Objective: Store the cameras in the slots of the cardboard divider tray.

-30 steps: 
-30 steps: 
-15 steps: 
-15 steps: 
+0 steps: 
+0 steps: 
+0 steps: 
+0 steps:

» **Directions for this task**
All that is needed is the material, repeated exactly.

» **Answer area**
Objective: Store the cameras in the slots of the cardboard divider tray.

-30 steps: 
-30 steps: 
-15 steps: 
-15 steps: 
+0 steps: 
+0 steps: 
+0 steps: 
+0 steps:

With this, the exercise is done.